There’s a reason for which this doesn’t happen consistently on all my computers. It’s possible for PulseAudio to be configured, so that it doesn’t keep the sound devices active constantly. By default, PulseAudio will relinquish them if idle.
Meanwhile, if TiMidiTy is launched and PulseAudio not running, TiMidiTy will assume that it’s to connect to the output device using straight ALSA protocol. In that mode, TiMidiTy also doesn’t hog the device, but connects to it when the first MIDI sequences are input, and disconnects from it, as soon as the RT MIDI inputs are disconnected.
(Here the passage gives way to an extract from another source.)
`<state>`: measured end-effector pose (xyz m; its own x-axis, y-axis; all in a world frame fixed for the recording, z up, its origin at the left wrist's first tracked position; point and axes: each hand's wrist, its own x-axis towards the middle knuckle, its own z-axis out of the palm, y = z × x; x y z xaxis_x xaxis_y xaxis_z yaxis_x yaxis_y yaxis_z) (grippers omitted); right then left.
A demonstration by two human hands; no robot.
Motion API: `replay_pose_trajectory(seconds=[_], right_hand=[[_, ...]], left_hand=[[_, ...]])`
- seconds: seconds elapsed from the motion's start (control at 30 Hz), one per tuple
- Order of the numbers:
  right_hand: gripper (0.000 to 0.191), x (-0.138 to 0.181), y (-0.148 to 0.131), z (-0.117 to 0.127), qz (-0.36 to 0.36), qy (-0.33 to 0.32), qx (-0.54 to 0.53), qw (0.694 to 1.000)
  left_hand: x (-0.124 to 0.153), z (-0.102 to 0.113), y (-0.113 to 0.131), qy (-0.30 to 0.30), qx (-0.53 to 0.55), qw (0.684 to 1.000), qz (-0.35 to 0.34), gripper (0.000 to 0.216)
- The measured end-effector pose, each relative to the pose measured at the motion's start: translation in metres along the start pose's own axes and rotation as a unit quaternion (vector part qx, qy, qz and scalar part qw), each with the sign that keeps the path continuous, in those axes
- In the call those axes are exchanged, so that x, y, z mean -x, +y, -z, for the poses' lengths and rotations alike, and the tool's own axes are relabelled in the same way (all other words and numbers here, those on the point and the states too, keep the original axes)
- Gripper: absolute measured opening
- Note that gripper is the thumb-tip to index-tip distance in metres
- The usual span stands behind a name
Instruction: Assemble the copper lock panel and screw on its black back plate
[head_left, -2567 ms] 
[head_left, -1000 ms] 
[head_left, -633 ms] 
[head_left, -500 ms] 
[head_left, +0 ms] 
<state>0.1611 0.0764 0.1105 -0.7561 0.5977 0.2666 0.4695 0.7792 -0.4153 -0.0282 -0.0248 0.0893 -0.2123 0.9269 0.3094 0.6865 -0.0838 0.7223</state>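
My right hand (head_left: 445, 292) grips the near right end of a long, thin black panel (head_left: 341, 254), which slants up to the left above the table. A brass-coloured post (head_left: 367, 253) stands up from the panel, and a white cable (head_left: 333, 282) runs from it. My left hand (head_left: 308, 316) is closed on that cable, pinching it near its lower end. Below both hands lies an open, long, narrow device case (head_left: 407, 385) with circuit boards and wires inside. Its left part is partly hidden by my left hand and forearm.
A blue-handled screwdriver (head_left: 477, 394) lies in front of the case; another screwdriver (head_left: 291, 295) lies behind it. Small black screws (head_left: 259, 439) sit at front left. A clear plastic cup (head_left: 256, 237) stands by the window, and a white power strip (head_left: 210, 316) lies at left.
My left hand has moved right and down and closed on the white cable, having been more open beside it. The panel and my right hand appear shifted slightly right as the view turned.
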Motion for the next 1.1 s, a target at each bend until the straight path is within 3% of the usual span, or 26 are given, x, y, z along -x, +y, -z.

The problem starts when PulseAudio starts to keep the sound device connected constantly, even though PulseAudio started after TiMidiTy, which it does on the computer I name Phosphene. TiMidiTy hasn’t been notified that any change needs to take place, in how it would connect to the sound device. This means that as soon as a MIDI sequence is being received, TiMidiTy tries to grab the sound device as before, only to find that it can’t because something – i.e., PulseAudio – is keeping the sound device busy. So no notes are heard.
The real question, of why to kill TiMidiTy also crashes PulseAudio, remains unanswered to my mind. What I do know is that, if PulseAudio is running, when TiMidiTy is restarted, TiMidiTy plays nice with PulseAudio, as a client that this sound server can mix in to the combined output, so that TiMidiTy can share the default output devices with other PulseAudio clients. When started in that mode, killing TiMidiTy does not seem to crash PulseAudio.
(Update 2019/10/29, 23h35 : )
I think that I should add a note about the System Bell. What will happen with some Linux users is, that some of their software will generate ‘system beep’ sounds, that are meant to be played over a sound-generating device on the motherboard, and that are not even meant to be played through the sound card or sound chip. And, either because a certain motherboard does not recognize this little noise-making device, or because the user doesn’t like the sound of it, the user can override its use within the PulseAudio config, replacing it with a more pleasant sound-effect.
In order to find out, whether the kernel of your particular Linux system recognizes the little noise-maker, type in the following command as user:
lsmod | grep pcspkr
If this command returns a non-empty line, then the kernel has recognized the noise-maker. Yet, some users might want to override its use. The following article describes perfectly well how to do this:
But, with modern Linux versions, users may find it hard to test whether this works. And the reason would be as follows. Plasma 5 seems to avoid using the X11 messaging system for this beep, instead favouring that users set up sound-files to play, for any sort of event that Plasma 5 can recognize. Below is an example of what I mean:
In order to test whether the PulseAudio module really works, it’s not just good enough to give the command:
echo -e "\a"
From within ‘Konsole’. What the user would need to do is to open an ‘xterm’ window from within Konsole, and then give the same command from within the ‘xterm’ window. The user will know whether the PulseAudio module works or not, because the same configured sound-effect will play with two distinct volume levels, depending on which application tries to play them.